=== Section Start ===
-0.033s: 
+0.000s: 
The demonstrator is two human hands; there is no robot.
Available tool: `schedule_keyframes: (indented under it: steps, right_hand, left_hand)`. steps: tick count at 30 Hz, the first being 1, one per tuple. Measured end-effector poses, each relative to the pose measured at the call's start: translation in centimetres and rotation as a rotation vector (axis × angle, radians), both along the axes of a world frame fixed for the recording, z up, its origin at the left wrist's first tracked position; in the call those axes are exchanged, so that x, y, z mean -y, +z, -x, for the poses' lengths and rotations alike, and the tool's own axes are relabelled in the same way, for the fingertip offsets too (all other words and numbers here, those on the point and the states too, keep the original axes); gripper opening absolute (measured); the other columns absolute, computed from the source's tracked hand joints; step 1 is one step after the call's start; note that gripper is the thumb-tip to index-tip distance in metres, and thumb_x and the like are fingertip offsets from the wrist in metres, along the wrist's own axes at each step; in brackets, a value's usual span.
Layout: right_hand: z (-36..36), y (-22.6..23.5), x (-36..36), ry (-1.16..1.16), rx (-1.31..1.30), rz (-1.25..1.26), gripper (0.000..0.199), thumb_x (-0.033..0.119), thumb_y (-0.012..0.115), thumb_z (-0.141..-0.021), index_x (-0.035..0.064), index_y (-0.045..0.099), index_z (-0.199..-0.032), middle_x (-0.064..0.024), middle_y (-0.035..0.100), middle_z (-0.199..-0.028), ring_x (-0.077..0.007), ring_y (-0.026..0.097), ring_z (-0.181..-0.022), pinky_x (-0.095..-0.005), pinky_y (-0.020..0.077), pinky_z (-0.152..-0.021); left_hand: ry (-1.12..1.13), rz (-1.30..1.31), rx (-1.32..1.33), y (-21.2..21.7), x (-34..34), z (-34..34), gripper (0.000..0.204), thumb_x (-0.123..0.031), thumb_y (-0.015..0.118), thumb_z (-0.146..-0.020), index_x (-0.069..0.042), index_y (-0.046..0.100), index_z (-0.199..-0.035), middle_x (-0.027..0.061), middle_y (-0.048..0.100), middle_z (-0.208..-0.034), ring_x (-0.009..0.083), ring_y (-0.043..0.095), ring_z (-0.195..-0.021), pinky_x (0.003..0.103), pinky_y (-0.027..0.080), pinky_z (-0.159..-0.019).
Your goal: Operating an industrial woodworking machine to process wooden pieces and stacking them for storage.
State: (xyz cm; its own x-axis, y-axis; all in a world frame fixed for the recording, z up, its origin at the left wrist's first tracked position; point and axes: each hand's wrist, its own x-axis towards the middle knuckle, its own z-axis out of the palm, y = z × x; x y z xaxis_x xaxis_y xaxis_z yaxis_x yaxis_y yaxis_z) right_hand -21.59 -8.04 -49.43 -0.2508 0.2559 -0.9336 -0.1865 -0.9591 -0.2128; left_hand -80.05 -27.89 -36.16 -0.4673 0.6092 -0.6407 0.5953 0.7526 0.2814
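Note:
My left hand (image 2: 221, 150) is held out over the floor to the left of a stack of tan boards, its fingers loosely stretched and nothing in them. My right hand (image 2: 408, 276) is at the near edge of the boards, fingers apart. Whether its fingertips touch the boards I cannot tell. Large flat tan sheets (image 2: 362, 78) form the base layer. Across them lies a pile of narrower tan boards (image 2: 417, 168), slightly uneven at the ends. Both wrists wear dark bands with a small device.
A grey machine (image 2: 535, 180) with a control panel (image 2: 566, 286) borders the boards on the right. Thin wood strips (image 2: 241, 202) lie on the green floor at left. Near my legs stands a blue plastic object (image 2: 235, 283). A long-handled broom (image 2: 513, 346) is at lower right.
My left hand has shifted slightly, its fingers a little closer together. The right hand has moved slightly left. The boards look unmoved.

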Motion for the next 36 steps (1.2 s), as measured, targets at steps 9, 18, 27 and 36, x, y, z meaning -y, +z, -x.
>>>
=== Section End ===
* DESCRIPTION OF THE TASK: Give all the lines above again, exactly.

* SOLUTION TO THE EXERCISE:
-0.033s: 
+0.000s: 
The demonstrator is two human hands; there is no robot.
Available tool: `schedule_keyframes: (indented under it: steps, right_hand, left_hand)`. steps: tick count at 30 Hz, the first being 1, one per tuple. Measured end-effector poses, each relative to the pose measured at the call's start: translation in centimetres and rotation as a rotation vector (axis × angle, radians), both along the axes of a world frame fixed for the recording, z up, its origin at the left wrist's first tracked position; in the call those axes are exchanged, so that x, y, z mean -y, +z, -x, for the poses' lengths and rotations alike, and the tool's own axes are relabelled in the same way, for the fingertip offsets too (all other words and numbers here, those on the point and the states too, keep the original axes); gripper opening absolute (measured); the other columns absolute, computed from the source's tracked hand joints; step 1 is one step after the call's start; note that gripper is the thumb-tip to index-tip distance in metres, and thumb_x and the like are fingertip offsets from the wrist in metres, along the wrist's own axes at each step; in brackets, a value's usual span.
Layout: right_hand: z (-36..36), y (-22.6..23.5), x (-36..36), ry (-1.16..1.16), rx (-1.31..1.30), rz (-1.25..1.26), gripper (0.000..0.199), thumb_x (-0.033..0.119), thumb_y (-0.012..0.115), thumb_z (-0.141..-0.021), index_x (-0.035..0.064), index_y (-0.045..0.099), index_z (-0.199..-0.032), middle_x (-0.064..0.024), middle_y (-0.035..0.100), middle_z (-0.199..-0.028), ring_x (-0.077..0.007), ring_y (-0.026..0.097), ring_z (-0.181..-0.022), pinky_x (-0.095..-0.005), pinky_y (-0.020..0.077), pinky_z (-0.152..-0.021); left_hand: ry (-1.12..1.13), rz (-1.30..1.31), rx (-1.32..1.33), y (-21.2..21.7), x (-34..34), z (-34..34), gripper (0.000..0.204), thumb_x (-0.123..0.031), thumb_y (-0.015..0.118), thumb_z (-0.146..-0.020), index_x (-0.069..0.042), index_y (-0.046..0.100), index_z (-0.199..-0.035), middle_x (-0.027..0.061), middle_y (-0.048..0.100), middle_z (-0.208..-0.034), ring_x (-0.009..0.083), ring_y (-0.043..0.095), ring_z (-0.195..-0.021), pinky_x (0.003..0.103), pinky_y (-0.027..0.080), pinky_z (-0.159..-0.019).
Your goal: Operating an industrial woodworking machine to process wooden pieces and stacking them for storage.
State: (xyz cm; its own x-axis, y-axis; all in a world frame fixed for the recording, z up, its origin at the left wrist's first tracked position; point and axes: each hand's wrist, its own x-axis towards the middle knuckle, its own z-axis out of the palm, y = z × x; x y z xaxis_x xaxis_y xaxis_z yaxis_x yaxis_y yaxis_z) right_hand -21.59 -8.04 -49.43 -0.2508 0.2559 -0.9336 -0.1865 -0.9591 -0.2128; left_hand -80.05 -27.89 -36.16 -0.4673 0.6092 -0.6407 0.5953 0.7526 0.2814
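Note:
My left hand (image 2: 221, 150) is held out over the floor to the left of a stack of tan boards, its fingers loosely stretched and nothing in them. My right hand (image 2: 408, 276) is at the near edge of the boards, fingers apart. Whether its fingertips touch the boards I cannot tell. Large flat tan sheets (image 2: 362, 78) form the base layer. Across them lies a pile of narrower tan boards (image 2: 417, 168), slightly uneven at the ends. Both wrists wear dark bands with a small device.
A grey machine (image 2: 535, 180) with a control panel (image 2: 566, 286) borders the boards on the right. Thin wood strips (image 2: 241, 202) lie on the green floor at left. Near my legs stands a blue plastic object (image 2: 235, 283). A long-handled broom (image 2: 513, 346) is at lower right.
My left hand has shifted slightly, its fingers a little closer together. The right hand has moved slightly left. The boards look unmoved.
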
Motion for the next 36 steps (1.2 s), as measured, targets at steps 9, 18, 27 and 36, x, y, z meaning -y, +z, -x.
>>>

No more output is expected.